### Work to complete:
Only one stretch of the data below should be repeated: the lines from the line containing "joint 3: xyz" through the line containing "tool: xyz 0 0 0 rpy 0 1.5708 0", inclusive, exactly as they are.

*** Block opens ***

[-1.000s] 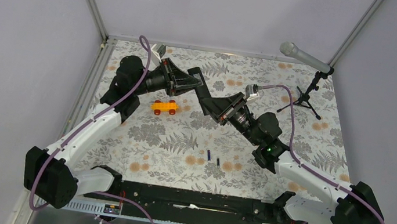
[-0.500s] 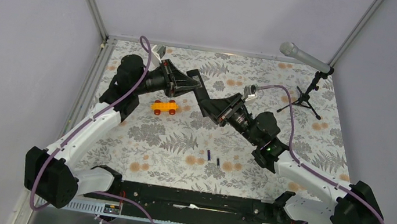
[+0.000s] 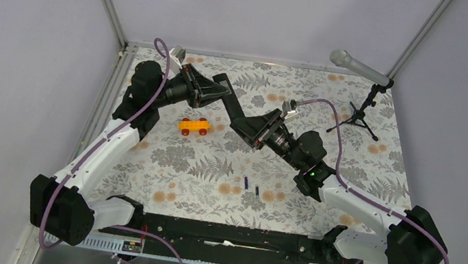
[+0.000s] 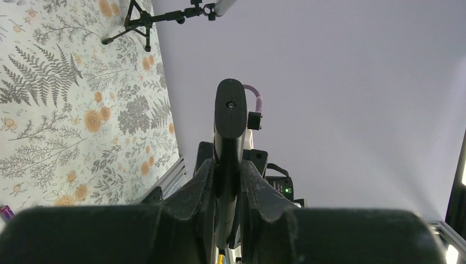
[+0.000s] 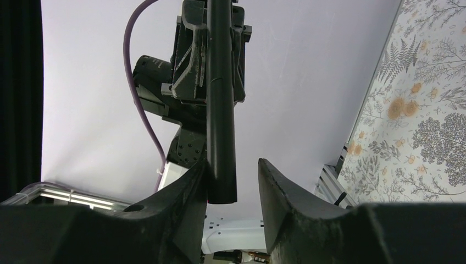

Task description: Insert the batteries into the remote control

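In midair, left gripper (image 4: 228,168) pinches remote control (image 4: 230,110) (tightly).

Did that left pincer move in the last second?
Yes. The left pincer, shut on the remote control, drifted toward the back-left corner, away from the orange toy car.

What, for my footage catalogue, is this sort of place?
Probably a robot lab cell: two arms bolted at a table edge, plain grey walls around it, a microphone on a stand.
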`<control>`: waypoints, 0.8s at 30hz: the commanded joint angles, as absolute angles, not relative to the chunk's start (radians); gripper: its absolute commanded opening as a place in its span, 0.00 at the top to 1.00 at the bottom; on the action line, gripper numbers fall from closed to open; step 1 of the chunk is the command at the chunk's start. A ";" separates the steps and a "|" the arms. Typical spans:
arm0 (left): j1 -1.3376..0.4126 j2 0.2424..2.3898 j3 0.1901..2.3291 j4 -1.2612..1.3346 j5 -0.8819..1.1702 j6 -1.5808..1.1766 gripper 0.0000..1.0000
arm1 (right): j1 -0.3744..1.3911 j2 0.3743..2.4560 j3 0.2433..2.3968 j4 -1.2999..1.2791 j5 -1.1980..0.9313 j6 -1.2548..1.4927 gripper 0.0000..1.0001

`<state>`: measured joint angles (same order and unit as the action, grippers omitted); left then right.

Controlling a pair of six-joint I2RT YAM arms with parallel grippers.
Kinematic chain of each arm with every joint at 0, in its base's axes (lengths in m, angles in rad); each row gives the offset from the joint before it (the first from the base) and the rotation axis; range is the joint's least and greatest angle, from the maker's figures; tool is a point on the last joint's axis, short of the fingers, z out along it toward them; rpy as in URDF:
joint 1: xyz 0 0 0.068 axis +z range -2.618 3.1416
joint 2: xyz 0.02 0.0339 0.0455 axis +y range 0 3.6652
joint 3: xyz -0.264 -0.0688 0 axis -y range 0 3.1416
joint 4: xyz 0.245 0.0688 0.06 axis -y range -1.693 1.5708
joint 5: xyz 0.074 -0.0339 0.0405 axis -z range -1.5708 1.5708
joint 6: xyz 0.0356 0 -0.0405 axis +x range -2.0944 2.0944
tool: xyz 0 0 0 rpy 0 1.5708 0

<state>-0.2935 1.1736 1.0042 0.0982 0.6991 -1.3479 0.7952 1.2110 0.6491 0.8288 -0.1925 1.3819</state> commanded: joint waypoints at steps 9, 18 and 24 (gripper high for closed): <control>-0.275 1.129 1.029 0.262 0.633 -1.415 1.00 | 0.796 1.233 0.673 0.707 -0.154 1.393 0.16; -0.280 1.084 0.931 0.417 0.604 -1.529 1.00 | 0.796 1.396 0.798 0.764 -0.202 1.481 0.14; -0.281 1.052 0.925 0.353 0.596 -1.503 1.00 | 0.793 1.428 0.818 0.872 -0.179 1.476 0.15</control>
<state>-0.2665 1.1217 0.9070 0.2554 0.5789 -1.4544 0.7948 1.3949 0.7849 0.8249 -0.1959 1.4750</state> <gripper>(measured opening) 0.164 0.853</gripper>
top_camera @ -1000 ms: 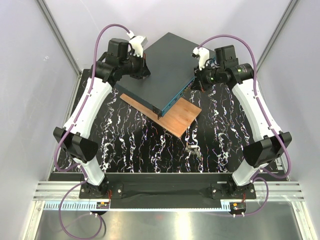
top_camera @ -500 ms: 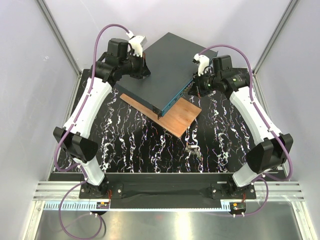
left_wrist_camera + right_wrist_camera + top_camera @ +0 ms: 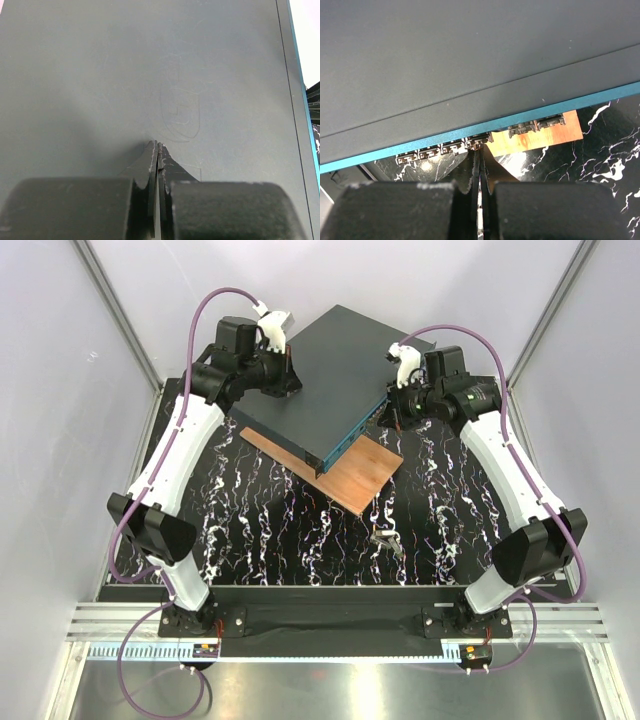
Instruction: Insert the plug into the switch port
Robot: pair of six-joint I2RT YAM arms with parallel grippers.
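Two grippers, fingers pressed together, nothing held. Left gripper tips over switch top, left corner. Right gripper tips at port row on teal front face. Switch rests partly on wooden board.

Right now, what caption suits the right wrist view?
Shut right gripper close to the switch ports, board beneath.
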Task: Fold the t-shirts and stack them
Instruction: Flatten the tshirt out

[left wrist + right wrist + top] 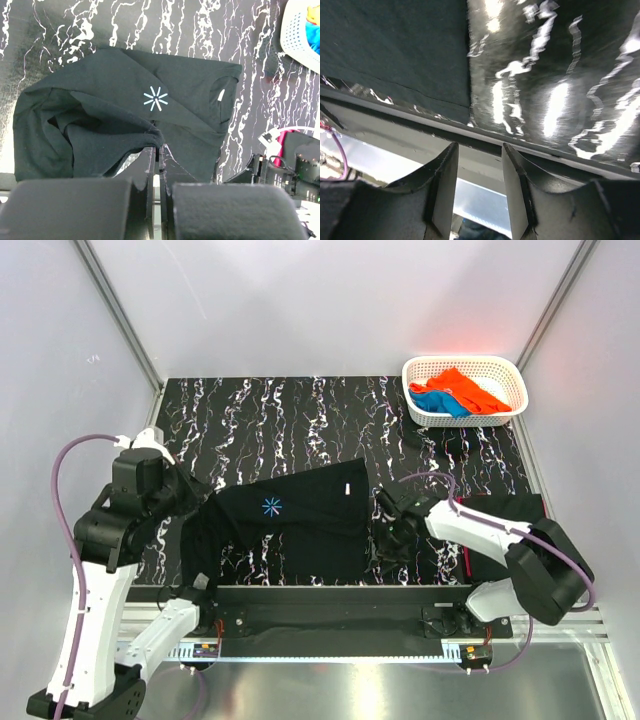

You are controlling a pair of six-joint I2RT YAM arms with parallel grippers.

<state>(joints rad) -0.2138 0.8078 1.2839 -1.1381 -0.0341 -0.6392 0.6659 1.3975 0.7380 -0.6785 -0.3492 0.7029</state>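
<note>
While pinching a gathered ridge of the black t-shirt [120, 85] between the tightly closed fingers of the left gripper [158, 149], holds that ridge raised off the marbled table [260, 410], judging by the creases running up into the fingertips. Looks like a grip taken to carry the left side across for a fold. Beyond those fingertips: chest panel lying flat and face up, blue starburst mark [155, 98] just past the pinch, collar farther off to the right. To the left of the pinch: sleeve and side rumpled into loose folds, not yet squared.

At the right gripper [479, 150]: fingers moderately apart with nothing between them, hanging low over the near table edge. Ahead and to the left of those fingertips: the shirt's straight edge, near but not touched. Seems placed there to take that side for the matching half of the fold.

Far beyond both grippers, at the back right corner: white lattice basket [470, 418] holding an orange t-shirt [455, 380] and a blue t-shirt [445, 403], both unfolded. Beside the right arm, behind its fingers: dark folded cloth with a magenta edge [520, 508], likely the stack to receive this shirt. Early in the task, going by that.
</note>
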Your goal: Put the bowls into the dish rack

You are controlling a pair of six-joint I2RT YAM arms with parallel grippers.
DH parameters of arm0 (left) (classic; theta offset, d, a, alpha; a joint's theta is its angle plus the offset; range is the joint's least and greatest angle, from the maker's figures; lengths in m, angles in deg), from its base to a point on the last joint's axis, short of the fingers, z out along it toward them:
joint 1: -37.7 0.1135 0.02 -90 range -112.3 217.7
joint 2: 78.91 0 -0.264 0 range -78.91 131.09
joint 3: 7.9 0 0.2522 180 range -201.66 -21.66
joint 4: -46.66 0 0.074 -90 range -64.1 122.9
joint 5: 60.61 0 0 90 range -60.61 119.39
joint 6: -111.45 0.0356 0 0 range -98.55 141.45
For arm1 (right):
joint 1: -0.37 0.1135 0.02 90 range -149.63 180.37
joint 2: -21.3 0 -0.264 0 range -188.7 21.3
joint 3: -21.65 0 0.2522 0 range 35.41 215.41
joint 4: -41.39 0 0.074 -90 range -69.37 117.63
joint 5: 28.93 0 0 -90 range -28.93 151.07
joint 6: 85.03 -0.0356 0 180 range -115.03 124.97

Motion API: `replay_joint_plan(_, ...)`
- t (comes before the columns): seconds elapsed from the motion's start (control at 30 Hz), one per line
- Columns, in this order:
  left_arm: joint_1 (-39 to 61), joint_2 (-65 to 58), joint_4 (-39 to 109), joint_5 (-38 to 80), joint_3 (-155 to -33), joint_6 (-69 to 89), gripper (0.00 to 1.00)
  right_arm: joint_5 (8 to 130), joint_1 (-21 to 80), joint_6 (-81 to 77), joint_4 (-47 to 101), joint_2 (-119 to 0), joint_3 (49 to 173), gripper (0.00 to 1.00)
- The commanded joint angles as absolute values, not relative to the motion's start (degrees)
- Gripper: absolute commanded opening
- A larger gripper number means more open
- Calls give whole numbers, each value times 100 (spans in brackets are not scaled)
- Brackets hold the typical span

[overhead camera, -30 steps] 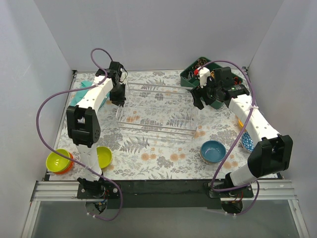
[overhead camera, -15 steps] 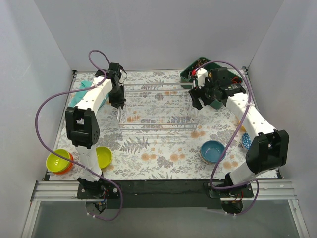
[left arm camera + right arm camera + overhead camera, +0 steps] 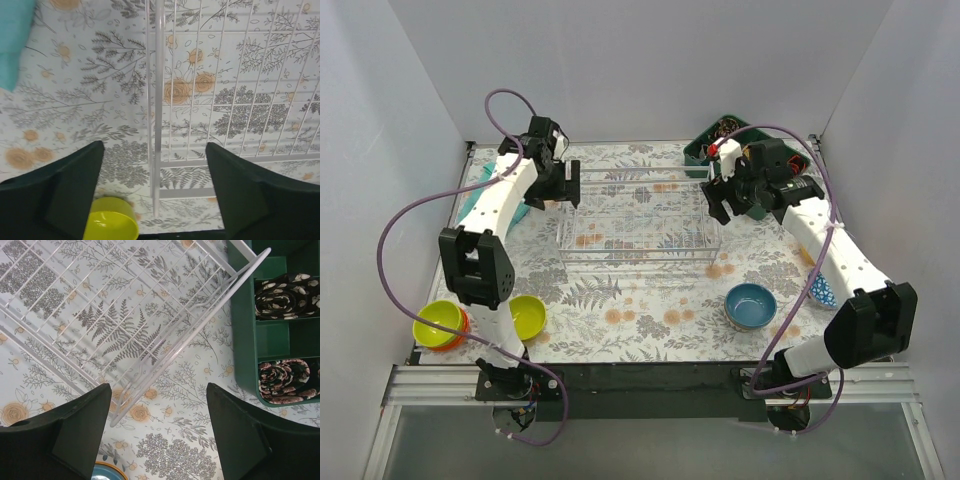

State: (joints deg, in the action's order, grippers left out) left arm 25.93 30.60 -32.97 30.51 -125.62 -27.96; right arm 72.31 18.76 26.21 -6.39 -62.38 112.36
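Dish rack (image 3: 638,215) bare; blue bowl (image 3: 750,305) at 5 o'clock; left hand (image 3: 154,150), right hand (image 3: 159,390) spread apart above 9, 3 o'clock rims. Risk: finger snags wire, skews rack.

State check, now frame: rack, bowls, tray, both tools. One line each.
dish rack: upright on the table, no bowls inside
blue bowl: upright on table, outside rack
lime bowl: upright, outside rack
second lime bowl: nested in orange bowl, outside rack
patterned bowl: partly hidden, outside rack
green tray: holds rolled cloths
left tool: open, empty
right tool: open, empty
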Motion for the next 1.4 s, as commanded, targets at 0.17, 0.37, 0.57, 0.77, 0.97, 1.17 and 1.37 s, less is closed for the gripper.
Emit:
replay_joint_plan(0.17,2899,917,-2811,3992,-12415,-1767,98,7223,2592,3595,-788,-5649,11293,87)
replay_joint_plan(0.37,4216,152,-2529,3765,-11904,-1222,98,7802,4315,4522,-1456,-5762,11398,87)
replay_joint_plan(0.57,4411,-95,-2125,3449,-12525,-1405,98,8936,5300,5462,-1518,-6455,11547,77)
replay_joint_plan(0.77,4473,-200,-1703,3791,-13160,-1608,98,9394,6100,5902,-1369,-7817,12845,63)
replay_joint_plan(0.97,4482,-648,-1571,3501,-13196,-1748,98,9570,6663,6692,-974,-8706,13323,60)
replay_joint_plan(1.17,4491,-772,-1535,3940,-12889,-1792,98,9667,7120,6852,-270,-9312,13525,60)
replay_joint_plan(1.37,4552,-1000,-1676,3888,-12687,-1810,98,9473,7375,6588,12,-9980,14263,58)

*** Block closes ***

### Solution for this exercise:
joint 3: xyz -0.264 -0.0688 0 axis -y range 0 3.1416
joint 4: xyz 0.245 0.0688 0.06 axis -y range -1.693 1.5708
joint 5: xyz 0.074 -0.0339 0.0405 axis -z range -1.5708 1.5708
joint 6: xyz 0.0356 0 -0.0405 axis +x range -2.0944 2.0944
tool: xyz 0 0 0 rpy 0 1.5708 0

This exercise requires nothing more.